Funktion als Testamentsvollstrecker missbraucht: 63-Jähriger vor Gericht

Treysa. Er sollte seine Funktion als Testamentsvollstrecker missbraucht haben, deshalb musste ein 63-Jähriger Rentner aus dem Altkreis Ziegenhain vors Schöffengericht Schwalmstadt.

Verhandelt wurde ein Fall, in dem es um sehr viel Geld und ein Haus ging.Weil er 2015 seine Funktion als Testamentsvollstrecker missbraucht haben soll, musste sich ein 63-jähriger Rentner aus dem Altkreis Ziegenhain vor dem Schöffengericht in Schwalmstadt verantworten.

Der Angeklagte war als Testamentsvollstrecker eingesetzt worden, um das Erbe seiner drei Kinder – zwei Söhne, eine Tochter – zu verwalten.

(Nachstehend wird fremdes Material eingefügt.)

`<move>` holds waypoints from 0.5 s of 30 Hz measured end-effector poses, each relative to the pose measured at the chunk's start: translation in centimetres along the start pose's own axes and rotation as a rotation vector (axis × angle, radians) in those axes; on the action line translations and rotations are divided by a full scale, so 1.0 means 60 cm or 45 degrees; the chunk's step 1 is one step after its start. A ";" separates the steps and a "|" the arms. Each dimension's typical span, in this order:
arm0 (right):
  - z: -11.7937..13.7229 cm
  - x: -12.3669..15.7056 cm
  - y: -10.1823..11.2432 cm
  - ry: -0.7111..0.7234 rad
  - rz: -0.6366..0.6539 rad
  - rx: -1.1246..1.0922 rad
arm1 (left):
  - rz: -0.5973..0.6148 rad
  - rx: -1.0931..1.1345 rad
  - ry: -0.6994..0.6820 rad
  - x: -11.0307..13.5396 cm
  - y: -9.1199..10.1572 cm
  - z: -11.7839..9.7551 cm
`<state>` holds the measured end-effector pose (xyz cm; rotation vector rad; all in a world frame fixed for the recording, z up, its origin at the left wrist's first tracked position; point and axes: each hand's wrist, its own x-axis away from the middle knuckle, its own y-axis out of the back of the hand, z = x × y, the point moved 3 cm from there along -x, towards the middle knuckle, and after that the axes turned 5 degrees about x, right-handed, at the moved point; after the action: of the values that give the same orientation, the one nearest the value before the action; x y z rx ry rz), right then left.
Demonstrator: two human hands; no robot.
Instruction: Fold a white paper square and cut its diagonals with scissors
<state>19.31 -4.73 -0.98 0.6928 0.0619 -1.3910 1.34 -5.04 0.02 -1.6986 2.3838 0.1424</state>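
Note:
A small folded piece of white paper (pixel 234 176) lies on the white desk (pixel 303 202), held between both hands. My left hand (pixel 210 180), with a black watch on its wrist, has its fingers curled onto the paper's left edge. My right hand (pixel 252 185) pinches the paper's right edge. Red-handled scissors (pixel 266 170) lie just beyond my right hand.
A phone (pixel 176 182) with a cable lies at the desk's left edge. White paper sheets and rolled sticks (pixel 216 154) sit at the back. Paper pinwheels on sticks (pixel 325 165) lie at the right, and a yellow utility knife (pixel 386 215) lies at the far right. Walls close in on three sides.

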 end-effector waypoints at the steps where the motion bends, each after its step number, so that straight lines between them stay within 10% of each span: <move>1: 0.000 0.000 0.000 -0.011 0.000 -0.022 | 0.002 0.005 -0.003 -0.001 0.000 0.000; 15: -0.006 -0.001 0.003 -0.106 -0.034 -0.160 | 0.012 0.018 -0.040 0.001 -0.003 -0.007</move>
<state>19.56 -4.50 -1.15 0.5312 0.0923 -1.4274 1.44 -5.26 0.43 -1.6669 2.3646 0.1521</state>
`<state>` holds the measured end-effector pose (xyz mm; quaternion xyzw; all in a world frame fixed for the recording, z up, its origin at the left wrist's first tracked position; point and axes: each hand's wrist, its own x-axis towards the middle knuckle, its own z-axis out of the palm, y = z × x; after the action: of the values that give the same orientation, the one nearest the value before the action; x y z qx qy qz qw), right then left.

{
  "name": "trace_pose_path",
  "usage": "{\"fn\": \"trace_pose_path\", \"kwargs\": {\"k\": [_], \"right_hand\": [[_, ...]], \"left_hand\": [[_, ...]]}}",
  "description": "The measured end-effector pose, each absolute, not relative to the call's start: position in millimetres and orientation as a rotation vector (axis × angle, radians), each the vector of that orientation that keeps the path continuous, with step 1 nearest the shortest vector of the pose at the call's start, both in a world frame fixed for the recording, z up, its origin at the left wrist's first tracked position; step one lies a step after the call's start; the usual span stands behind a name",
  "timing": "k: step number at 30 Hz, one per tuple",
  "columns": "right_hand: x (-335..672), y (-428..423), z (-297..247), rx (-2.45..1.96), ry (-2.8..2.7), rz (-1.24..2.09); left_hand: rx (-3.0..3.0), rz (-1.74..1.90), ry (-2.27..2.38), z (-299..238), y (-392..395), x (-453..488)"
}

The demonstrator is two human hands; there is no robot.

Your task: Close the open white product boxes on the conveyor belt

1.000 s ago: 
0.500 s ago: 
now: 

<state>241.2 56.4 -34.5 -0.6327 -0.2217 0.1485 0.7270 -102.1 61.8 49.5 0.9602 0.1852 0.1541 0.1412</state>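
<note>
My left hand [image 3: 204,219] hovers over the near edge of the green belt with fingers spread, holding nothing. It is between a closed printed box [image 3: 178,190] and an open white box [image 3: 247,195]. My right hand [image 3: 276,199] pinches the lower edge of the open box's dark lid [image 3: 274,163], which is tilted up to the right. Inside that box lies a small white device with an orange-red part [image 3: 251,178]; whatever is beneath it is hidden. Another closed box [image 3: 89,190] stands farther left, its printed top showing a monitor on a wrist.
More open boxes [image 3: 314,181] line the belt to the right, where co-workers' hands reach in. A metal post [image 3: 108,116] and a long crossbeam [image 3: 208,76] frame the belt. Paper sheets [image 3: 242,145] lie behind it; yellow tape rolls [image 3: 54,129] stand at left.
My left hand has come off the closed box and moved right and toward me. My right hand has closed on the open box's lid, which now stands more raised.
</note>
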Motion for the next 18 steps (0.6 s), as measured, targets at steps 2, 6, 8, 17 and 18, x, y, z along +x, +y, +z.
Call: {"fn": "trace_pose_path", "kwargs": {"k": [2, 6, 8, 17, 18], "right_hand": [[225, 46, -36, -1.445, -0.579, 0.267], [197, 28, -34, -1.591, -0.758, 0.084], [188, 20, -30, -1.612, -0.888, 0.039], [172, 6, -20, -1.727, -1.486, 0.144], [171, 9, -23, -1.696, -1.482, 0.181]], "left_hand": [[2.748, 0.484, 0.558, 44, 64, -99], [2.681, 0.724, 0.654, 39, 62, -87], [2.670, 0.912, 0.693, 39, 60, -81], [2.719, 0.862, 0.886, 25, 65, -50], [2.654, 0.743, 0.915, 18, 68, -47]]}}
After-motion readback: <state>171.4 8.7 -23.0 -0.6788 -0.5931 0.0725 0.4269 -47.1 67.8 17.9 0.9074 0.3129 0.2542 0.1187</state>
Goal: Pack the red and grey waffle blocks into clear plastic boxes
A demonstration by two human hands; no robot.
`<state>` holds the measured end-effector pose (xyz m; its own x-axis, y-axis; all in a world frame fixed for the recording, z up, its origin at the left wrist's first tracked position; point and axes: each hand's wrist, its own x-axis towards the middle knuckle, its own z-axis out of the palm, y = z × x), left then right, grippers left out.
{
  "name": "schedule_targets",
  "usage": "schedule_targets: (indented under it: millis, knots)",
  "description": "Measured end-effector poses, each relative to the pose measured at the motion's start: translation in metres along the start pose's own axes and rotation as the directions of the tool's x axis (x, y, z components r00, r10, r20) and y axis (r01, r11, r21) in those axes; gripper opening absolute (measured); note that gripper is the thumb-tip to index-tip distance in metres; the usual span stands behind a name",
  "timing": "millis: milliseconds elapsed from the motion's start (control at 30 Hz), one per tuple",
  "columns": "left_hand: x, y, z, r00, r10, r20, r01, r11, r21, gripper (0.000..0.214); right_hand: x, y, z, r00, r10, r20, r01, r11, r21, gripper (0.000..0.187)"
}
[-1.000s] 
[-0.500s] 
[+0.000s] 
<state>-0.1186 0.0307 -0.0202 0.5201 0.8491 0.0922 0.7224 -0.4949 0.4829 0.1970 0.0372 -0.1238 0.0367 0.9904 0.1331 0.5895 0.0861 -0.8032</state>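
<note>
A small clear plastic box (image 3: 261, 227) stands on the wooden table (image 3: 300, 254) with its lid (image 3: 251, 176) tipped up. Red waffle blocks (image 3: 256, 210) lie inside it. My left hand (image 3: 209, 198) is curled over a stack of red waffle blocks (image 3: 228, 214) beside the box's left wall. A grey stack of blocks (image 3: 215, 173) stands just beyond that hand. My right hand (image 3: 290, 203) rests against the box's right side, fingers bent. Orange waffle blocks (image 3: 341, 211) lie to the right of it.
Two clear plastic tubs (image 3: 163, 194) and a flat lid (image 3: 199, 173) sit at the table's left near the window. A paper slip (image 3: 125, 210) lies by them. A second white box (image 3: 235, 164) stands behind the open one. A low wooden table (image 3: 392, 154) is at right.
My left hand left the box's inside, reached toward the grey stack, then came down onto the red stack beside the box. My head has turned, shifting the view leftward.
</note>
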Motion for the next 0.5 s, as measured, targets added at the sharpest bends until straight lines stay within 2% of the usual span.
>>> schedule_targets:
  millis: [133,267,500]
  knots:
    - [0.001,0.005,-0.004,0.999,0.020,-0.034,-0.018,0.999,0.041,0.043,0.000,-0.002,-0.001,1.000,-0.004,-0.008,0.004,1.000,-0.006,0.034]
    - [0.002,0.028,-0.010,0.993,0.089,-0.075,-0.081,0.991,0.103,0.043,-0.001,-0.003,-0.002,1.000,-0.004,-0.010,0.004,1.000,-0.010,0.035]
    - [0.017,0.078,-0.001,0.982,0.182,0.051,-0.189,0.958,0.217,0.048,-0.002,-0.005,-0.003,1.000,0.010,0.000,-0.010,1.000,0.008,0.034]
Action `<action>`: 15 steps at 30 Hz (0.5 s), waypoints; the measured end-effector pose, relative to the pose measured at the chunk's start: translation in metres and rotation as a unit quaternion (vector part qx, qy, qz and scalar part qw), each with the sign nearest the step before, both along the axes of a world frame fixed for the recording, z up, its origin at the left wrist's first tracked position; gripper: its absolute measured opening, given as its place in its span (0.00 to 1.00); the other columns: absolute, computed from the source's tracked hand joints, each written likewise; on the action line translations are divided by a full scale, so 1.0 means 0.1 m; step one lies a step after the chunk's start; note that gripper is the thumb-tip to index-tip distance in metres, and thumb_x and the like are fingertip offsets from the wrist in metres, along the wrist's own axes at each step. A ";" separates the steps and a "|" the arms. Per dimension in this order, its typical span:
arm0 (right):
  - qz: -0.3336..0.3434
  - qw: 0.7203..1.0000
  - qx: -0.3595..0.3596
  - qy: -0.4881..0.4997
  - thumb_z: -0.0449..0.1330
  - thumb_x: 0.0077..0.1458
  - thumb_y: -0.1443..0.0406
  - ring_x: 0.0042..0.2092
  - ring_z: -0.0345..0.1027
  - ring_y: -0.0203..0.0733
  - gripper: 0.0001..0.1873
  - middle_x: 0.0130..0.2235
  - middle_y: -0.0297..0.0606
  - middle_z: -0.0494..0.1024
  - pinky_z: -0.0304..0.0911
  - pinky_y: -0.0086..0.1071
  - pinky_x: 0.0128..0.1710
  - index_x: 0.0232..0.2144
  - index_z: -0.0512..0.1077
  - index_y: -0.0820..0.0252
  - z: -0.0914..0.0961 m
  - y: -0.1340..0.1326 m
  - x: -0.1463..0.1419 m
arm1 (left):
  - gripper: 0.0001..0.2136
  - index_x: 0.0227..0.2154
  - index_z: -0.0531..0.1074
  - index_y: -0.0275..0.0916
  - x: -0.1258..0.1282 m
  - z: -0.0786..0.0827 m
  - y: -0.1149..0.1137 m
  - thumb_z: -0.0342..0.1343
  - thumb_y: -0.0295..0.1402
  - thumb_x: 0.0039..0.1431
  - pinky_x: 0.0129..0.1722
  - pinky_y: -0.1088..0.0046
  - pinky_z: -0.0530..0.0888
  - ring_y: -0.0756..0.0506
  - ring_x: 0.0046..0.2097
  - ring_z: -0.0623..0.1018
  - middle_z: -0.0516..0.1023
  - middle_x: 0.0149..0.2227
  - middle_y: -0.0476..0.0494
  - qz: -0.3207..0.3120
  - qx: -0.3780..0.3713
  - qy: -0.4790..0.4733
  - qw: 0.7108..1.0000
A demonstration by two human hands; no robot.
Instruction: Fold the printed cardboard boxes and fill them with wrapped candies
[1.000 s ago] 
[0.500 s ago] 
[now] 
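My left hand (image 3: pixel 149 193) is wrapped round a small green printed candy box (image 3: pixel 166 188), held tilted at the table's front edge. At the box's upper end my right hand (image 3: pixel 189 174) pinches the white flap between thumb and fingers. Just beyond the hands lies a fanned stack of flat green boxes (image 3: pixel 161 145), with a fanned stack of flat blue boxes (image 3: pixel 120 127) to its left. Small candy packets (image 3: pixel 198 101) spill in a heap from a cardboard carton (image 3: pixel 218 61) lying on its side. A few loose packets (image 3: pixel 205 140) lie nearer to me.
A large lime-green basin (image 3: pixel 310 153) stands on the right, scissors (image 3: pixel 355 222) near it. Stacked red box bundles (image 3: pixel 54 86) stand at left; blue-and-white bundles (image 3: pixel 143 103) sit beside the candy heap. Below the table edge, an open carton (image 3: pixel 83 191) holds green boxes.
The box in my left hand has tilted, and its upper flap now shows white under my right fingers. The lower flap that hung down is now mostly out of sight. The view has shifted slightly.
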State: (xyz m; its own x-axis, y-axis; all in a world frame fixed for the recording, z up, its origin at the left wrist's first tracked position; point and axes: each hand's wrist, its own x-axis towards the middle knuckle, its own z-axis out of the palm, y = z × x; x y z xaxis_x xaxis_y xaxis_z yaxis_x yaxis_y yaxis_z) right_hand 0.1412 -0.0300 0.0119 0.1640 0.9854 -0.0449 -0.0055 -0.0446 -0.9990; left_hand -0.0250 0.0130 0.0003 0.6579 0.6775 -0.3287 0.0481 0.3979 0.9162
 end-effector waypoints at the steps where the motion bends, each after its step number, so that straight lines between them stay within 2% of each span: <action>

Laut Gericht handelte es sich um einen Betrag von 257 000 Euro. Unter anderem wurde von diesem Geld ein Haus gekauft.

Der damals minderjährige jüngste Sohn hatte kein Interesse an dem Gebäude und verkaufte seinen Anteil für 30 000 Euro an einen 40-jährigen Stiefbruder. Dieser überwies laut Anklage das Geld in gutem Glauben auf ein Konto. Da eine vereinbarte Grundbucheintragung nicht erfolgte, erstattete der 40-Jährige Anzeige: „Ich möchte kein Miteigentümer mehr werden, sondern mein Geld zurück“, so der Mann.

Die Staatsanwaltschaft warf dem Angeklagten Untreue in vierzehn Fällen vor. Der 63-Jährige habe alleinigen Zugriff auf das Konto mit den 30 000 Euro gehabt und das Geld für sich genutzt, erklärte der Jurist: „Es war eine Einnahmequelle von gewissem Umfang und Dauerhaftigkeit.“

In einer vom Verteidiger verlesenen Einlassung bestätigte der Mann die ihm zur Last gelegten Abbuchungen, legte aber Wert darauf, dass alles mit Wissen des jüngsten Sohns erfolgt sei. „Ich kann nicht ansatzweise eine Untreue nachvollziehen“, meinte der Anwalt.

Wirklich zerstritten schien die Familie nicht zu sein. Sowohl der geschädigte Stiefsohn des Rentners wie auch die leiblichen Kinder gaben als Zeugen bereitwillig Auskunft. Ihr Vater sei kein schlechter Mensch, versicherte die 24-jährige Tochter: „Man müsste sich einfach mal an einen Tisch setzen. Das ist keine Sache, die vor Gericht gehört.“

Im Rahmen der Beweisaufnahme versuchte das Gericht, auch den Verbleib des gesamten Geldes nachzuvollziehen. Unter anderem hatte der Angeklagte drei Kilo Gold gekauft. Die Kinder waren offensichtlich mit regelmäßigen Zuwendungen aus dem Erbe zufrieden gewesen. Sie habe sich nie beklagen können, erklärte die Tochter.

Überraschenderweise wurde das Verfahren nach zweieinhalb Stunden wegen eines Verfahrenshindernisses eingestellt. Aufgrund des engen Verwandtschaftsverhältnisses aller Beteiligten hätte man Strafantrag stellen müssen, dieser fehle aber, so der Staatsanwalt.

Es handele sich um keinen Freispruch, sondern um eine formale Einstellung wegen eines fehlenden Antrags, verdeutlichte der Richter in der Urteilsbegründung dem 63-Jährigen.

Das Verhalten seines Mandanten sei zivilrechtlich zwar eine Katastrophe, aber nicht strafbar, hatte dagegen der Verteidiger in seinem Plädoyer betont.